Goal of the exercise:
Your answer should be the lines of the material that include the word "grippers".

Given data:

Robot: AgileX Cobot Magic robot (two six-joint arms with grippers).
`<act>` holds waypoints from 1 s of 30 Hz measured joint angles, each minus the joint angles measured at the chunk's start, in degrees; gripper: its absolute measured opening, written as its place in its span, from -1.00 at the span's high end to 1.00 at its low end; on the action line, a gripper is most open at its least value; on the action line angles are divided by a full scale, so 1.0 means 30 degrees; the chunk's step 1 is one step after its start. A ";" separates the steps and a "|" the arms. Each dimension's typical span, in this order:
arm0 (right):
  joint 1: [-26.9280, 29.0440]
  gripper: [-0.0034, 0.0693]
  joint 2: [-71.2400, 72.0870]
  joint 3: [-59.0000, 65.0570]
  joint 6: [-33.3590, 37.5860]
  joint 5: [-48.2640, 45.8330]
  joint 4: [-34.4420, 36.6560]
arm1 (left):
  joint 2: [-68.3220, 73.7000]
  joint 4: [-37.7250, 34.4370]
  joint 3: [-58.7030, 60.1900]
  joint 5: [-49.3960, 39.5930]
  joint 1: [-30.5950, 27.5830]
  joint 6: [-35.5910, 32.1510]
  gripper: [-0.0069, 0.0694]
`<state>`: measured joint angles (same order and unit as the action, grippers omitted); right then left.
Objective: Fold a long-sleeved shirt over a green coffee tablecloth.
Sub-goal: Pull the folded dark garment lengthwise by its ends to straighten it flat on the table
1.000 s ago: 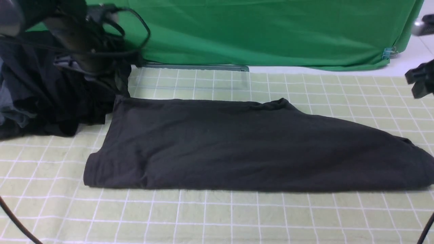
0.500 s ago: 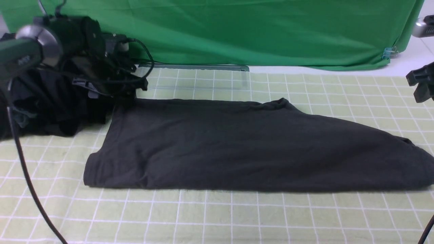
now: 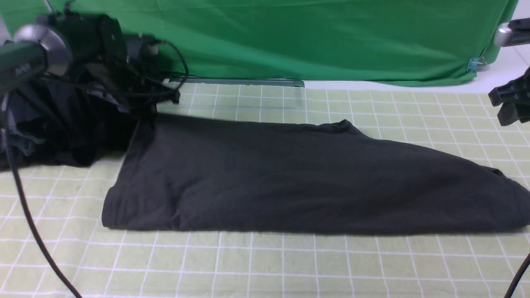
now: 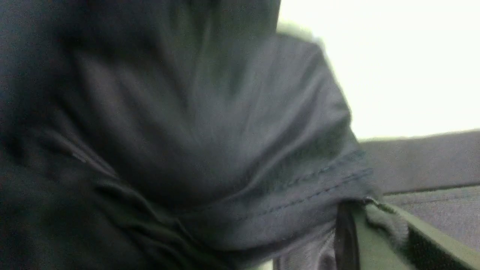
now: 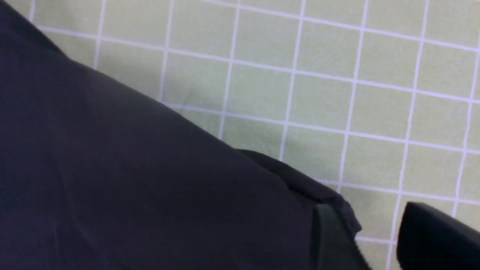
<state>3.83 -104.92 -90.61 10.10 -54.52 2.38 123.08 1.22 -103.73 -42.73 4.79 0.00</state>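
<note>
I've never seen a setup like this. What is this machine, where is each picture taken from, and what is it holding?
This is a robot with two arms, each ending in a claw. The wide picture looks forward from between the arms; the other two come from cameras on the wrists. A grey long-sleeved shirt, folded into a long band, lies on a pale green checked tablecloth. A heap of darker clothes sits at the far left, with plain green fabric hanging behind. The left claw is shut on the shirt's far left corner; its camera shows mostly blurred cloth. The right claw hovers open near the shirt's right end, holding nothing.
</note>
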 joint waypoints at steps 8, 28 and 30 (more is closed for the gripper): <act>-0.0307 0.21 0.0000 0.0000 0.0023 0.0147 0.0009 | -0.0307 0.0000 -0.0089 0.1103 0.0000 0.0000 0.77; 0.3043 -0.25 -0.1173 0.0000 -0.0867 -0.1885 0.1387 | -0.2095 0.0566 -0.0659 -0.2919 -0.0022 0.2007 -0.17; 0.3087 -0.33 -0.1880 0.0000 -0.0736 -0.1855 0.1614 | -0.2157 -0.0910 -0.0622 -0.4008 -0.0022 0.0865 0.10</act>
<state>13.09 -110.56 -90.61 7.89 -60.09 7.22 116.61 -1.51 -105.59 -54.75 4.72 2.60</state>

Completed exercise:
Robot: AgileX Cobot Magic robot (two six-joint arms with grippers).
`<state>`: measured joint angles (same order and unit as the action, grippers omitted); right then left.

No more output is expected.